Forças estruturais elevam taxas de longo prazo globais
Esta rodada de vendas dos títulos dos EUA não é um fenômeno isolado, mas reflete pressões estruturais mais profundas.O índice que mede o custo de empréstimo dos governos globais atingiu o nível mais alto desde 2007. Investidores exigem maior compensação para deter dívidas de longo prazo, com a concorrência por capital entre governos e empresas cada vez mais acirrada.
O déficit fiscal dos EUA continua crescendo, com o mercado de títulos aumentando de cerca de US$ 4,5 trilhões em 2007 para cerca de US$ 32 trilhões atualmente, e a dívida federal já ultrapassa 100% do PIB.
A Fitch Ratings emitiu um alerta, apontando que a capacidade dos EUA de resistir a choques econômicos futuros está diminuindo.
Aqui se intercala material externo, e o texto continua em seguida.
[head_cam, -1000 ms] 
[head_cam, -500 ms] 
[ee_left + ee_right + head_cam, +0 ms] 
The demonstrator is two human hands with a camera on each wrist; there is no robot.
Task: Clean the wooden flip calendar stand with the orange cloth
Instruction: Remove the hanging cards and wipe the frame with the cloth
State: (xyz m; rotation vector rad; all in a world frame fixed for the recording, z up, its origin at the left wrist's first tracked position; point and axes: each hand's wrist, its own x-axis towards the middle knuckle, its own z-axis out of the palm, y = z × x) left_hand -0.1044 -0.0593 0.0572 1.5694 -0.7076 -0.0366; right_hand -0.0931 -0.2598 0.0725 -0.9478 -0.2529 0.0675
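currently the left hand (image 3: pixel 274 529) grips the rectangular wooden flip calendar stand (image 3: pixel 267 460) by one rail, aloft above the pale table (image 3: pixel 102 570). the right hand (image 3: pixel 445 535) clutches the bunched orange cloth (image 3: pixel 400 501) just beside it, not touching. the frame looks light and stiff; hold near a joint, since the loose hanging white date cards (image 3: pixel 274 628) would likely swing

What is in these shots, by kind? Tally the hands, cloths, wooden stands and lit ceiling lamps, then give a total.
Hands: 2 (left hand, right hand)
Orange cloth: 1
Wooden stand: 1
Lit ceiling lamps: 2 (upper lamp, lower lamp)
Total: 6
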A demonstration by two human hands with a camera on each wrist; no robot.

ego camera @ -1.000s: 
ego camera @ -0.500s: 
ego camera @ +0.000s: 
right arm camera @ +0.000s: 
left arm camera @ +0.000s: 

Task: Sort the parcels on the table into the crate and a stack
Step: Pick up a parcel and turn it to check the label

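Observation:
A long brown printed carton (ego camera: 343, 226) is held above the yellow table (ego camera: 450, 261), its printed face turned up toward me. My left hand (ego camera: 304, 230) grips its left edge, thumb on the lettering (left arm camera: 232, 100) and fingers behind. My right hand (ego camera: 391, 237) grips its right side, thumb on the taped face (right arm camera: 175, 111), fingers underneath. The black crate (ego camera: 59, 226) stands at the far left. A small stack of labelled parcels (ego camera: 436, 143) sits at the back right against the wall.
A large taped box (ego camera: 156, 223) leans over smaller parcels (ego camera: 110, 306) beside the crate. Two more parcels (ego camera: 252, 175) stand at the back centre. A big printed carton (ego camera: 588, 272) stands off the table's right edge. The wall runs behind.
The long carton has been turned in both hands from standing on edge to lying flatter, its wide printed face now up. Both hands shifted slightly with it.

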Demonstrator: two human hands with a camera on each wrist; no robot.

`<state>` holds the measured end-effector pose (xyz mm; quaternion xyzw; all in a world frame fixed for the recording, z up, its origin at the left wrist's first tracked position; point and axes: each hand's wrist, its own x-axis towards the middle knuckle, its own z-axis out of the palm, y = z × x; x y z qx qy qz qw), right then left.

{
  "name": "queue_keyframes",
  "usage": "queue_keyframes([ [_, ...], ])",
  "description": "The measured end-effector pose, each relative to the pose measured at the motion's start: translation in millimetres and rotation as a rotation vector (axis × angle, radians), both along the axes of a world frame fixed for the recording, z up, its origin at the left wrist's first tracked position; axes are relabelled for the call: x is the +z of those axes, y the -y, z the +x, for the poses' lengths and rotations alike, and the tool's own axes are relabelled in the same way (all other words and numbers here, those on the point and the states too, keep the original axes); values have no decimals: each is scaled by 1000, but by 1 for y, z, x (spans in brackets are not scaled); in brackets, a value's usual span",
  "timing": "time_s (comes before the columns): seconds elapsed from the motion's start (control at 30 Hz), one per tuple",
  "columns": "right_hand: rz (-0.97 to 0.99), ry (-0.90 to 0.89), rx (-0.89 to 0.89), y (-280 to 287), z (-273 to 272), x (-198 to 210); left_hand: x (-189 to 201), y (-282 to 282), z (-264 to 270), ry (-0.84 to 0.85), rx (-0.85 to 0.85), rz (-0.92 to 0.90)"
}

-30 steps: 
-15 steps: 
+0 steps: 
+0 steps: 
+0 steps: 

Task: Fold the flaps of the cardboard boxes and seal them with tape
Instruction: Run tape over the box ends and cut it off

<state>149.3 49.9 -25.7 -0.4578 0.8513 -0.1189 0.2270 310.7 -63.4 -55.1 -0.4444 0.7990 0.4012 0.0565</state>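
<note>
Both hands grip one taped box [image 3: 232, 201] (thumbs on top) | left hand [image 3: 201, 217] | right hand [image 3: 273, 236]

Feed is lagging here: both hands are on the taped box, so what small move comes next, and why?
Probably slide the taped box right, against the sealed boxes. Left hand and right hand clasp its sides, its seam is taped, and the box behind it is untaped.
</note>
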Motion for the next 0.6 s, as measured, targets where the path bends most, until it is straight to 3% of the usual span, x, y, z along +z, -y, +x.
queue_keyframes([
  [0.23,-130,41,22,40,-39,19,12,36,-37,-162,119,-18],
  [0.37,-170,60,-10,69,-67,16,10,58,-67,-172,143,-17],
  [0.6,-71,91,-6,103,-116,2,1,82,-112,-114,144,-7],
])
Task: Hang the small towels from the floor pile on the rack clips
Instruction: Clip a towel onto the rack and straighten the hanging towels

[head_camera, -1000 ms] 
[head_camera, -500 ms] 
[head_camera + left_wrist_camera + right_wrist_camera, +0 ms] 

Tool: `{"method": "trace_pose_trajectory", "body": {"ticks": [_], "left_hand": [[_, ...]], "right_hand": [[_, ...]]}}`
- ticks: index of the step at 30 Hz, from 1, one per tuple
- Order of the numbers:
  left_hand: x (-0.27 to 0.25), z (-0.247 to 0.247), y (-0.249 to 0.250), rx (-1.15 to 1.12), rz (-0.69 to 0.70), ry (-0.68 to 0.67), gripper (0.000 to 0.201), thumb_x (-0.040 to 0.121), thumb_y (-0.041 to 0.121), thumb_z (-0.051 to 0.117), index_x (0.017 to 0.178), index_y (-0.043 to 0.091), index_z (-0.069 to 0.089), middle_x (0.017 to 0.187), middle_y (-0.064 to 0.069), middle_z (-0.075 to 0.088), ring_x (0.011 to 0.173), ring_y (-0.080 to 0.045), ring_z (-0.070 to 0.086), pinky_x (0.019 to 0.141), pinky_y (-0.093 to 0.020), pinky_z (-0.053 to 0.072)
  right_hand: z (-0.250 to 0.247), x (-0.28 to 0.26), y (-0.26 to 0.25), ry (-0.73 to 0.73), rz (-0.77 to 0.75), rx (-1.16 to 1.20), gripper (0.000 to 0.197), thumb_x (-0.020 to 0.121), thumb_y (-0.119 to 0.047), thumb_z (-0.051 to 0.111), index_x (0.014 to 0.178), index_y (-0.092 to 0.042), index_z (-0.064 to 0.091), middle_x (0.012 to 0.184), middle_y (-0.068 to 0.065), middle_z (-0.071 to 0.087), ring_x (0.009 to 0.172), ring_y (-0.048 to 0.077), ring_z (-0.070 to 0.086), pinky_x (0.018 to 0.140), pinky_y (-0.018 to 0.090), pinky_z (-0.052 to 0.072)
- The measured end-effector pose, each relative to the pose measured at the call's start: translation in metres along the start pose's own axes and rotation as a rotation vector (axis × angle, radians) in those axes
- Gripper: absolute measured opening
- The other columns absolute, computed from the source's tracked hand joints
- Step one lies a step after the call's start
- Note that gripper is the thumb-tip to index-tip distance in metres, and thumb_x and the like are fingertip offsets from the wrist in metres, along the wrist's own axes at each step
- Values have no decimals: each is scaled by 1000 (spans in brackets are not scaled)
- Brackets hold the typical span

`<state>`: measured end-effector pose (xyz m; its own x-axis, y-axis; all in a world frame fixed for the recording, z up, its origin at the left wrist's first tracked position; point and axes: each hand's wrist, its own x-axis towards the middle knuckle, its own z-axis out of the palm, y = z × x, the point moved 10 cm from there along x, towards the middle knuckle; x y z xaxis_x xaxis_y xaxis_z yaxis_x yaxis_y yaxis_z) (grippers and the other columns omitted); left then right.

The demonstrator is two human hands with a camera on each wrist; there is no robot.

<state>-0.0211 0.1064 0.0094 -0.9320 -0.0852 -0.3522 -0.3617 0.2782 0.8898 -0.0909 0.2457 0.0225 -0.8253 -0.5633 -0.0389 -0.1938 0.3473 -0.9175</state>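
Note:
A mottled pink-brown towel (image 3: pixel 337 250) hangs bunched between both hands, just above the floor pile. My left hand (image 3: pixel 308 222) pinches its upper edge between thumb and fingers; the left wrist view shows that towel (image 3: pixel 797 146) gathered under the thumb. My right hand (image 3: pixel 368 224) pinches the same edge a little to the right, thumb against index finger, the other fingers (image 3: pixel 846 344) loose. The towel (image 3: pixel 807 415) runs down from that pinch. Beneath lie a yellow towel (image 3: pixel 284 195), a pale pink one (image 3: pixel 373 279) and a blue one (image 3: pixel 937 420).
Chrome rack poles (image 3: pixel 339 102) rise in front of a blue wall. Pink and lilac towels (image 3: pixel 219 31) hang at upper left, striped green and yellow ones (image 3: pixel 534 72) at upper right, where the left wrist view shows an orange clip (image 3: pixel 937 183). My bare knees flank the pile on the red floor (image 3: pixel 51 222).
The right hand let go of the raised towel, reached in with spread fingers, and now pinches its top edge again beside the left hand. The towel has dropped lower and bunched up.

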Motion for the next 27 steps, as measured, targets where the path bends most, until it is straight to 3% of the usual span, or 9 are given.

O boom de construção de infraestrutura em inteligência artificial inunda o mercado de dívida com nova oferta e continua a estimular a economia, aumentando ainda mais a pressão nos títulos.
Zach Griffiths, chefe de estratégia de investimento e macro da CreditSights, afirma: "Muitos fatores profundos tornam o caminho de menor resistência o aumento contínuo das taxas de juros". Ele acredita que o rendimento dos 10 anos pode subir ainda mais para 5,5%.
Dólar forte, mas analistas divergem sobre o futuro
O aumento dos rendimentos do Tesouro dos EUA impulsiona o dólar, mas alguns estrategistas permanecem céticos quanto à sustentabilidade da alta.
Meera Chandan, co-chefe de estratégia global de câmbio do JPMorgan, observa que o dólar ficou atrás dos fundamentos nas últimas semanas: "Preços de energia elevados, os dados sólidos de inflação e emprego em agosto, juntamente com a postura hawkish do presidente do Fed, Walsh, em Jackson Hole, deveriam ter fortalecido o dólar, mas o desempenho real não acompanhou."
Ela mantém uma perspectiva de alta para o dólar, especialmente frente a moedas de baixo rendimento, como a coroa sueca e o dólar canadense.
Elias Haddad, chefe de estratégia de mercados globais do Brown Brothers Harriman & Co., alerta que o dólar enfrenta riscos assimétricos—o espaço para alta é limitado em um cenário hawkish, já que o mercado já precificou cerca de 100 pontos base de aumento nos próximos 12 meses; se houver uma surpresa dovish, o risco de queda será mais significativo.
No mercado de opções, o indicador de risco reverso de um mês do índice do dólar voltou ao território positivo pela primeira vez desde 2 de setembro, mostrando que operadores estão se preparando para um dólar ainda mais forte.